John’s grip on the gun tightened. “He’s dead.”

“No shit, Sherlock.” The thing that looked like John’s dead friend gestured at himself. He was wearing the same desert flight suit he’d been wearing when John last saw him, stained with blood. There was more blood around his nose and his left eye was nearly swollen shut. It was impossible that John was seeing what he was seeing.

“I’ll ask again. Who are you?”

“As much fun as this is, I don’t actually have all night. You want to shoot me? Go ahead. I’m already dead, dipshit, so you’ll just be wasting ammo.”

John’s trigger finger twitched, but he didn’t fire. It sounded like Holland, just as much as it looked like him. Doppelganger or not, he couldn’t shoot. He lowered the gun but didn’t holster it.

“If you’re really Dutch, why are you here?”

“Same thing I was always doing. Trying to save you from yourself.” Holland – his ghost? – wandered around the room. “Why are you living like a monk in here? There’s no way you fit in that tiny-ass bed.”

“It’s just a room,” John said. “I only sleep here.”

“That’s the saddest thing I ever heard.” Holland plucked at the curtains. “Glittery. Interesting choice.”

John flushed. “They were a gift.”

“So am I, if you can believe it. I’m here to help you get your head out of your ass.”

John holstered his weapon and crossed his arms defensively over his chest. “I’m doing fine. I’m a Colonel now.”

“And Spaceman finally made it to space,” Holland commented, holding the curtains aside to look out the window. The lights of Atlantis glittered in the dark. “And who do you have sharing your tiny-ass bed?”

“Don’t ask, don’t tell.” John didn’t know why Holland was haunting him, but he didn’t care for how defensive the questions made him feel. His life was going along just fine, all things considered.

“I may be dead, but I’m up on current events,” Holland said dryly. He turned from the window. “You still hating on Christmas?”

“It’s not my thing.”

“Same old tune. Look, Shep. You need to get right with yourself. You’re missing out on a lot of good shit.”

John scowled. “You came back from the dead to tell me to celebrate Christmas? Seems like a poor use of resources.”

Holland grinned, the one that had always meant he was about to pull John into something he was going to hate. “I’m just here to let you know that you’ve got a lot of work to do. But I won’t be the one helping you do it. There’ll be three other ghosts paying you visits tonight.”

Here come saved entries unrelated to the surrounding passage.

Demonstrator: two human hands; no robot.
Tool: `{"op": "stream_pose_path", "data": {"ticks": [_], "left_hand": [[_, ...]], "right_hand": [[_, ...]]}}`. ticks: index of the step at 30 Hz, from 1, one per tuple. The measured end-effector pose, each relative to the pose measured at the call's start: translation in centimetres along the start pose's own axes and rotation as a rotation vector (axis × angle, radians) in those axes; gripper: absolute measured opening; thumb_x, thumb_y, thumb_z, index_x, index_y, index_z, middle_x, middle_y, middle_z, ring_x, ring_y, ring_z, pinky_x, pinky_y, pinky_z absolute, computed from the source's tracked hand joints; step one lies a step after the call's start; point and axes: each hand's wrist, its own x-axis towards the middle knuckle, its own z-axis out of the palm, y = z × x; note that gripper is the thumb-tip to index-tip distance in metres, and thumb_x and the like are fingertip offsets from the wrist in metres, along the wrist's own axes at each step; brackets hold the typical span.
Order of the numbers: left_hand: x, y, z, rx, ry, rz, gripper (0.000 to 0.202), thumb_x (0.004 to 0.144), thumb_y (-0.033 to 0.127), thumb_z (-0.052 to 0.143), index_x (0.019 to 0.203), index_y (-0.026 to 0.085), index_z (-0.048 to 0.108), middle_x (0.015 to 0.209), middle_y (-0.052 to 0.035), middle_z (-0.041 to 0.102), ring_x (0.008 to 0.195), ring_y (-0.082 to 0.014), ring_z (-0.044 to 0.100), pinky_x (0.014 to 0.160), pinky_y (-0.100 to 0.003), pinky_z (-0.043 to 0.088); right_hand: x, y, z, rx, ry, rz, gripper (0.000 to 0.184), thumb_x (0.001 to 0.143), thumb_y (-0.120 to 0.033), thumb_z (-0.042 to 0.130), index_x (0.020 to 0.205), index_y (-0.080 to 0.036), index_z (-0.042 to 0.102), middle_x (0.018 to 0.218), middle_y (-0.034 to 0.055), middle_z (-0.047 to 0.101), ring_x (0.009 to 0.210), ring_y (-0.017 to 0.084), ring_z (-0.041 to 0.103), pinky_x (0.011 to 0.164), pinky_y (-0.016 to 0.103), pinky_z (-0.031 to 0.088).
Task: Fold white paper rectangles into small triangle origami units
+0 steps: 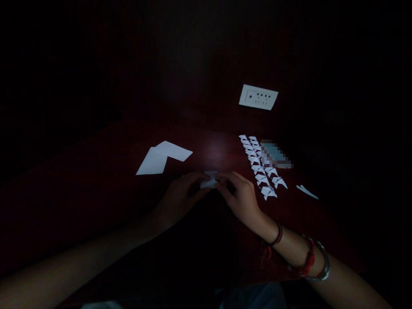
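Gripping a small white paper (pixel 209 184) just below mid-frame, pinched between thumb and fingers of both left hand (pixel 183 191) and right hand (pixel 242 194). Also spotting folded paper shapes (pixel 268 192) lined up right of centre.

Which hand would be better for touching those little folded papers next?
Probably the right hand: it's nearer the folded paper figures; the left hand sits farther away. Both hold the small paper.

From the wearer's head, the single view looks forward and down over the nearby table (pixel 219 156).
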Motion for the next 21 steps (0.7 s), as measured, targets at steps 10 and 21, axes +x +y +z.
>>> {"op": "stream_pose_path", "data": {"ticks": [10, 21], "left_hand": [[0.02, 0.12, 0.0, 0.242, -0.032, 0.102, 0.016, 0.086, 0.021, 0.038, 0.097, 0.019, 0.05, 0.095, -0.0024, 0.056, 0.086, -0.0161, 0.053, 0.077, -0.031, 0.043], [0.08, -0.21, 0.2, 0.296, -0.018, 0.166, 0.016, 0.087, 0.019, 0.037, 0.097, 0.018, 0.049, 0.093, -0.0037, 0.05, 0.084, -0.0158, 0.05, 0.076, -0.031, 0.043]], "right_hand": [[-0.04, 0.03, 0.22, 0.003, -0.03, -0.023, 0.019, 0.077, -0.015, 0.05, 0.092, -0.021, 0.06, 0.086, 0.003, 0.062, 0.08, 0.015, 0.055, 0.074, 0.029, 0.041], [0.15, -0.34, 0.16, -0.026, -0.039, -0.025, 0.013, 0.078, -0.021, 0.051, 0.087, -0.021, 0.062, 0.082, 0.0018, 0.062, 0.076, 0.014, 0.055, 0.071, 0.028, 0.041]]}}
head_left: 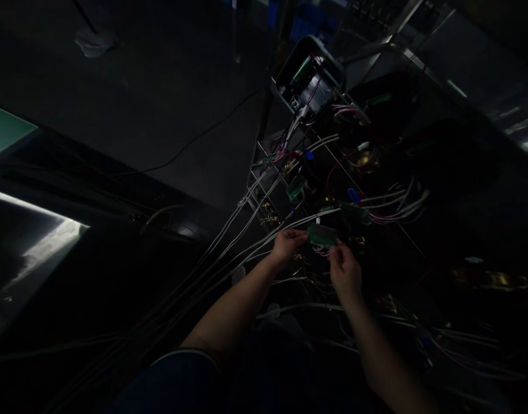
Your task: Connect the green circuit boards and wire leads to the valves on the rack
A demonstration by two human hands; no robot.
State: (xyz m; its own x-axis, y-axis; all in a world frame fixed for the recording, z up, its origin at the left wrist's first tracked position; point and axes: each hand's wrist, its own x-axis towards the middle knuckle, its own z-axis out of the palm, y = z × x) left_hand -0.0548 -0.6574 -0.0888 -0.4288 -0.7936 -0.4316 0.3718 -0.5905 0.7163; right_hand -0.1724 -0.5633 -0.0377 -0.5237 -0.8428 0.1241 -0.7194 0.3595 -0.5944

John crossed his arms more tightly, so that he was almost hugging himself. He didn’t want any other ghostly visitors. Especially if there were more like Holland. Would Mitch and Dex be next? Other friends he’d tried to save and failed? It wasn’t like they didn’t already pay him visits in the dark watches of the night.

“I’ll pass.”

“No choice, pal. The duty roster has already been finalized. I’ll just leave you to it.”

Holland started to fade away right in front of John, who put his hands up. “No! Wait! Dutch, I –”

“You did everything you could, Spaceman. You gotta let that shit go.”

He was gone between one blink and the next, and John was left standing there staring at empty space. He could almost convince himself it hadn’t happened. Maybe Lorne had spiked the cookies with something.

Another Christmas for the record books.

*o*o*o*

Despite his fears, John had been able to fall asleep after all. He felt like he’d barely closed his eyes, though, before someone was poking a bony finger into his shoulder. He came fully awake in a second, rolling off the other side of the bed and assuming a defensive posture.

“Jesus, kid! You nearly gave me a heart attack!”

John didn’t have a response for that. He just stared across his bed at the old lady that was inexplicably standing there, smoking a cigarette. She wore a purple jogging suit draped over her thin, bony frame; it looked like someone had taken a bedazzler to the outfit. Her hair was bright red, almost orange, and there was a good inch of gray roots showing. Glasses were hanging around her neck on a chain. 

“Who are you?”

“Your buddy said I’d be coming, right? That hot number in the flight suit? Never had to make such a long trip, not in all my years.”

Three ghosts. John had assumed he’d be haunted by people he knew, but this woman was a complete stranger.

“I’m the Ghost of Christmas Past. My friends call me Roz.”

John relaxed his posture, because he wasn’t going to fight someone’s grandma. “Past? Like, historical? Long past?”

“Your past.” Roz gave him a once over. “You might want to put some clothes on first, not that I’m complaining. I wouldn’t kick you out of my bed for eating crackers, if you know what I mean.”

John flushed. He was wearing boxer briefs and a tank, but he suddenly felt completely naked. His black BDUs were close at hand, so he pulled them on. As an afterthought he shoved his bare feet into his unlaced boots. 

“How does this work? Cause if we have to talk about things, I’d rather not.”

Roz blew a cloud of smoke in his direction. The cigarette looked normal, but it somehow smelled of cinnamon and rum punch. “Oh, believe me. I know you macho men don’t talk about your feelings. That’s okay. This is more of a multimedia thing. Just take my hand.”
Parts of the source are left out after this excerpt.